EXERCISE DIRECTIONS:
Search the entries below for the string "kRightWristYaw" and copy the lines that hold it.
[EXERCISE MATERIALS Boundary: Start]
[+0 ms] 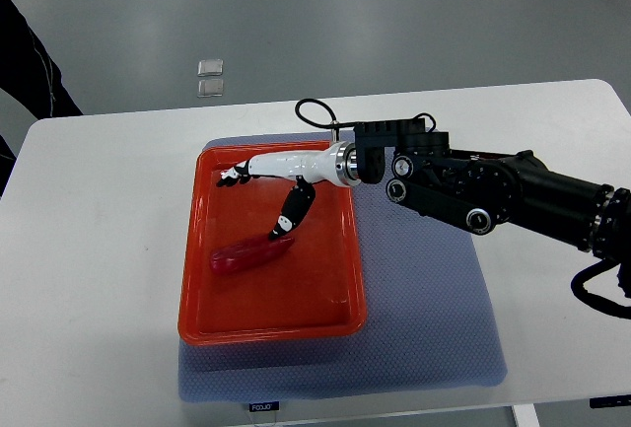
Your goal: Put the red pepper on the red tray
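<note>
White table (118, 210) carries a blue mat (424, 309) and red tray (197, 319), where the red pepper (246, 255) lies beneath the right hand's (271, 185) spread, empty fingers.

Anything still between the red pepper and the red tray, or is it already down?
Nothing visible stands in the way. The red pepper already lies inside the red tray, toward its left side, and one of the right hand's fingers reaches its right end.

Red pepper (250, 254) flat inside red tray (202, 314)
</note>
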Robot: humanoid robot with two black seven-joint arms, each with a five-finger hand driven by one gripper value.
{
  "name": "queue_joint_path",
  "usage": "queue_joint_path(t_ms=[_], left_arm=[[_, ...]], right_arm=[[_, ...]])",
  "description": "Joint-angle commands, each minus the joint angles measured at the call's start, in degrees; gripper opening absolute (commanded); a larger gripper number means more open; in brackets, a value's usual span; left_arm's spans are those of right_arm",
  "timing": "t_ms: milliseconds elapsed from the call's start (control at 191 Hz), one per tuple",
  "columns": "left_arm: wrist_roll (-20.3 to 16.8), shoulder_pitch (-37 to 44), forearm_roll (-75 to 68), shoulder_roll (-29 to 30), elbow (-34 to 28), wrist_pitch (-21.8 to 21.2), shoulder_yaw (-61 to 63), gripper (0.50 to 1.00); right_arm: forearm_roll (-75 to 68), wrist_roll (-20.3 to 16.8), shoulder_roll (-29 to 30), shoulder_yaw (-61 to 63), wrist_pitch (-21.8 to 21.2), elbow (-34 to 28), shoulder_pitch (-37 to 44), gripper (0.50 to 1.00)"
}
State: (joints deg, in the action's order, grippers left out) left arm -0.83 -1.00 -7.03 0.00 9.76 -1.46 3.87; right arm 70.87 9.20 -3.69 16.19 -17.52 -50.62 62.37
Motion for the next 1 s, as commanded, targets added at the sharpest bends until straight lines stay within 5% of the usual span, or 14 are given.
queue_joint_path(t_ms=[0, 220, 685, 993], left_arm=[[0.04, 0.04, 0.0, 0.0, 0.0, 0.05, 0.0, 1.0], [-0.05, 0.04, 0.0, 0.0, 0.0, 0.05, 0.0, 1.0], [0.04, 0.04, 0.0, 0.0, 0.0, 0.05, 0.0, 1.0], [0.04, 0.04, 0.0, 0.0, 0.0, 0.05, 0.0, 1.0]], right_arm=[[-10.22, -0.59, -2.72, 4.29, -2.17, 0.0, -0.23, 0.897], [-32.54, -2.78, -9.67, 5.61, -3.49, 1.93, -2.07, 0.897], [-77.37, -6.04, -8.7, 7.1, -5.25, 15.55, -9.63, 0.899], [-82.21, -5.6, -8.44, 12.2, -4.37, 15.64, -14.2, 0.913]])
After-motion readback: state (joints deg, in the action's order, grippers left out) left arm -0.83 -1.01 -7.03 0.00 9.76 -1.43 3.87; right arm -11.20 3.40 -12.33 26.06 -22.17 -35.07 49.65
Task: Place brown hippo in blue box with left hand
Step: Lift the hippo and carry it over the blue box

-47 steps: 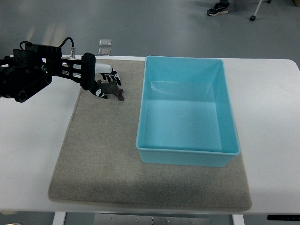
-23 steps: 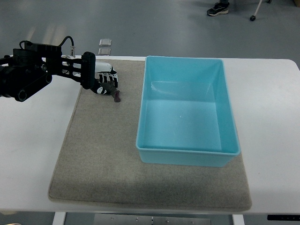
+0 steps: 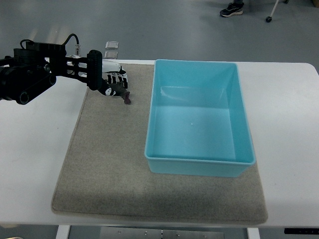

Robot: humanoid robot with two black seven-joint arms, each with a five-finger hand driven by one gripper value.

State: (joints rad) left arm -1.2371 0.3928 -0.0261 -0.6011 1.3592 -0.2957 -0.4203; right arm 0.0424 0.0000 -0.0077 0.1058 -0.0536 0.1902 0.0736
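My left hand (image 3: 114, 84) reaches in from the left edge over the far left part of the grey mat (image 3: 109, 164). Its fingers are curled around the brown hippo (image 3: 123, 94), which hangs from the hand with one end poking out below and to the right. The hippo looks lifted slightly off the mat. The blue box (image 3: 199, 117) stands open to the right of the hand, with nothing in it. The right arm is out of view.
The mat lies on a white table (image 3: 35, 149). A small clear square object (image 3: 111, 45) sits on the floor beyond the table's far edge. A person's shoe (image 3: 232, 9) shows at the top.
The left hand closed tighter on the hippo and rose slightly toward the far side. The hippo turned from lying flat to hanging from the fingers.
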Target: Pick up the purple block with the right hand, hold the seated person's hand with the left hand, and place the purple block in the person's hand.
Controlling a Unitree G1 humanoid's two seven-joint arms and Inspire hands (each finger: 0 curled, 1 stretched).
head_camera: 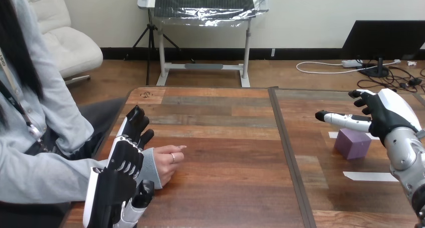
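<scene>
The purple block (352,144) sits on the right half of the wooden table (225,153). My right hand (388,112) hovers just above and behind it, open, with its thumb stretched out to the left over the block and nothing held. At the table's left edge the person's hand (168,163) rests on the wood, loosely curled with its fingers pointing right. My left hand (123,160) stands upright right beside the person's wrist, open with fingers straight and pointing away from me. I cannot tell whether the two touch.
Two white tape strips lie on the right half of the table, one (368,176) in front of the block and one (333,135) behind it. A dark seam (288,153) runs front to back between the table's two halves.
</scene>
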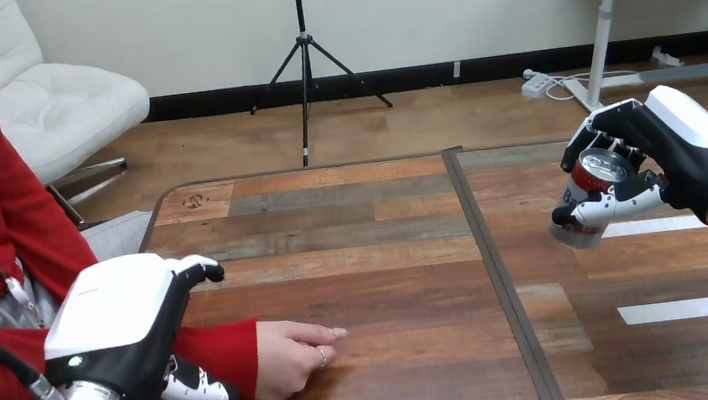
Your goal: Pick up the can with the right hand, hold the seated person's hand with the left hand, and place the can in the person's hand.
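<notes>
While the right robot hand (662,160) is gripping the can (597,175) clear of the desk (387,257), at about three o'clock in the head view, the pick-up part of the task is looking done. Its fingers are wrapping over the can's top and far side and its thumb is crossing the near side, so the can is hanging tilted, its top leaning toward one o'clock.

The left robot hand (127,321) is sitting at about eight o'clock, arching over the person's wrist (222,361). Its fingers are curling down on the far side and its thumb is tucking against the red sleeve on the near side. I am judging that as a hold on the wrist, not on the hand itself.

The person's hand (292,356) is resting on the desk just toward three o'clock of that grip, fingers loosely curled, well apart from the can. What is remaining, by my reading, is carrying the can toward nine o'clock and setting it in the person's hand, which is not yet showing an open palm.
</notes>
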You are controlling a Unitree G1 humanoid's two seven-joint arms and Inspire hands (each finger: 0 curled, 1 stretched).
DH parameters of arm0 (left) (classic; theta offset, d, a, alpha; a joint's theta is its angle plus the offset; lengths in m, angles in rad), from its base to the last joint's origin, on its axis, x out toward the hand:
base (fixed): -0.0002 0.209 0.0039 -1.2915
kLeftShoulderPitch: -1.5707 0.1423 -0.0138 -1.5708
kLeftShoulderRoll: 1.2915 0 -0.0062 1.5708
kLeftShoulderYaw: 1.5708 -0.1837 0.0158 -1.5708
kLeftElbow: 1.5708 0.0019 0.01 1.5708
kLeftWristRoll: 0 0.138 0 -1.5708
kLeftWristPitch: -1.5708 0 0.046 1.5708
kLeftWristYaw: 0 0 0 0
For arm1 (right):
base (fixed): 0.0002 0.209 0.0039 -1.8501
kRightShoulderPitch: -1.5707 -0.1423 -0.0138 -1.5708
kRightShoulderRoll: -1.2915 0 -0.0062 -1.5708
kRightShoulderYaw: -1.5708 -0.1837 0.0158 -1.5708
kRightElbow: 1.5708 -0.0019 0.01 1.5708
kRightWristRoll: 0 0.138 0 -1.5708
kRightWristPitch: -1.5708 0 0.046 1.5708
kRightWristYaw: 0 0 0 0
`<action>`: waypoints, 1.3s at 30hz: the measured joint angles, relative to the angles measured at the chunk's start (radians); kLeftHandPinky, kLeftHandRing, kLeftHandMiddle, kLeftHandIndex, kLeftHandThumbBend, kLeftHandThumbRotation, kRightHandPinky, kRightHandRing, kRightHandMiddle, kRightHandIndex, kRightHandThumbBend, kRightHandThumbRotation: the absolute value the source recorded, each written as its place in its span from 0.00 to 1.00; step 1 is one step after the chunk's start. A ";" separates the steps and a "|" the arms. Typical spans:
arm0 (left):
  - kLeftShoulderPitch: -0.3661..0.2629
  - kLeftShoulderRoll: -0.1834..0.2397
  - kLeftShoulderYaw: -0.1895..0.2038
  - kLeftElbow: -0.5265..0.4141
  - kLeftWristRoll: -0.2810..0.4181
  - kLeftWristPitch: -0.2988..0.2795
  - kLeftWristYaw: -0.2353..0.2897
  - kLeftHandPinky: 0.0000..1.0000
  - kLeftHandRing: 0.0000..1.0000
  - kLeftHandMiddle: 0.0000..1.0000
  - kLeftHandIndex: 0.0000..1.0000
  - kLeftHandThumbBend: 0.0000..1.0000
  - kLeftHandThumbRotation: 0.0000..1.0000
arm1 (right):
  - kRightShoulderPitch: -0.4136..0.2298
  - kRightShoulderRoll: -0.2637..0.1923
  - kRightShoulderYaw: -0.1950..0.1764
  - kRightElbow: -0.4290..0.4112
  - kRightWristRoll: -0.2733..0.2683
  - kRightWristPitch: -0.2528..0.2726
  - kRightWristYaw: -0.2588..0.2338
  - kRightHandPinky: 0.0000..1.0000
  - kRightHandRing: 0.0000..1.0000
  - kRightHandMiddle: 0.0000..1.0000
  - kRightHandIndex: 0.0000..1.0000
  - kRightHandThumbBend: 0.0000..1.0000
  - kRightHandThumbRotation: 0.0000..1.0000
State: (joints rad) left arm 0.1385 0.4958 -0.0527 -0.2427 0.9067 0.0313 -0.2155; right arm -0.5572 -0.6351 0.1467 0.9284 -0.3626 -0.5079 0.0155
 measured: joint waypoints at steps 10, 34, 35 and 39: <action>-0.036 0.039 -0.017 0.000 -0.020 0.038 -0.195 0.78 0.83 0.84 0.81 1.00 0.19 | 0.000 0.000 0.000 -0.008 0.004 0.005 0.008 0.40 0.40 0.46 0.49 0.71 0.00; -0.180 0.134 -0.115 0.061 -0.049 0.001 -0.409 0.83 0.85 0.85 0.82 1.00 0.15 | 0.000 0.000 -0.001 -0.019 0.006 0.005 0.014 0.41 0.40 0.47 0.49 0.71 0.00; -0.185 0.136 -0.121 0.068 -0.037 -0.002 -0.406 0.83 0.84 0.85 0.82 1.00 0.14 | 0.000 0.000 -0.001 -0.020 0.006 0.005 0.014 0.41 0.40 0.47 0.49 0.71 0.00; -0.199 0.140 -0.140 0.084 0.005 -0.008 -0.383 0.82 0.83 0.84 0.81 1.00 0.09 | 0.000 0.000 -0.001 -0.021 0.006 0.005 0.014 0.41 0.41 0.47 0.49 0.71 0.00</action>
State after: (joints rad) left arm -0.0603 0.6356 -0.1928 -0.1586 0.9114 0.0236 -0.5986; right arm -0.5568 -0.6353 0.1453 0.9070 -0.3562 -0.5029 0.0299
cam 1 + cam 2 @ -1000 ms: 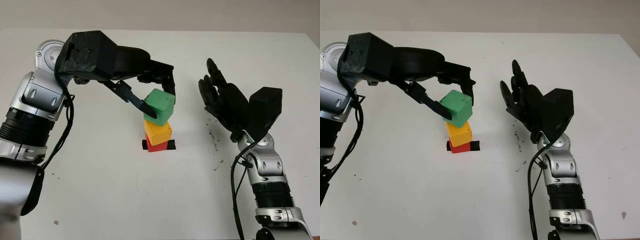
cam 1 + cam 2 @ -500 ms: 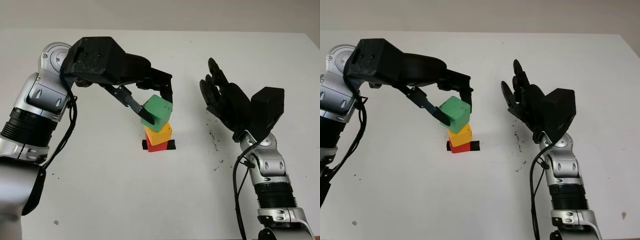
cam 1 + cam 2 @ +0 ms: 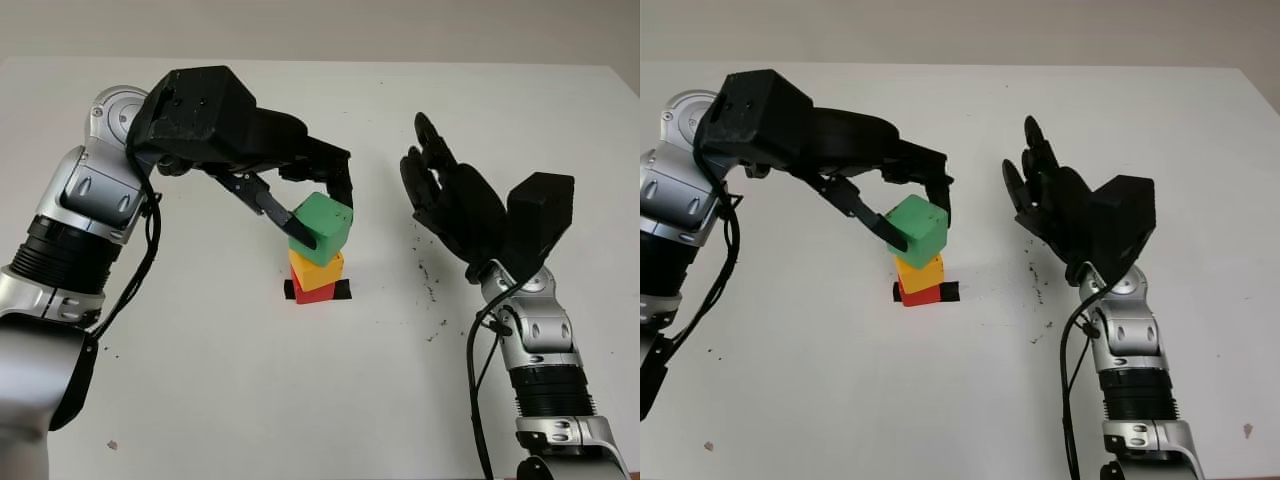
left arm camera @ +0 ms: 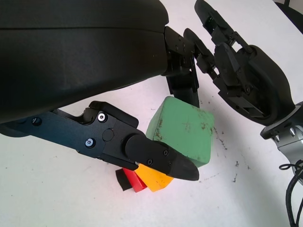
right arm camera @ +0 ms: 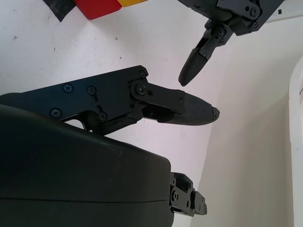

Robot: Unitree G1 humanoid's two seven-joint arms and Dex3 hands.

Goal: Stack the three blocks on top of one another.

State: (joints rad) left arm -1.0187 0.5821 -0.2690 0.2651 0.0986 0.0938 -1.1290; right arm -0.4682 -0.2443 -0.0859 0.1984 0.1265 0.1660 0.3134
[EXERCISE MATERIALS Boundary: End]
WRITTEN ANSWER:
kRightWristYaw: 0 0 0 0
  - kRightWristYaw: -0.2588..0.2338

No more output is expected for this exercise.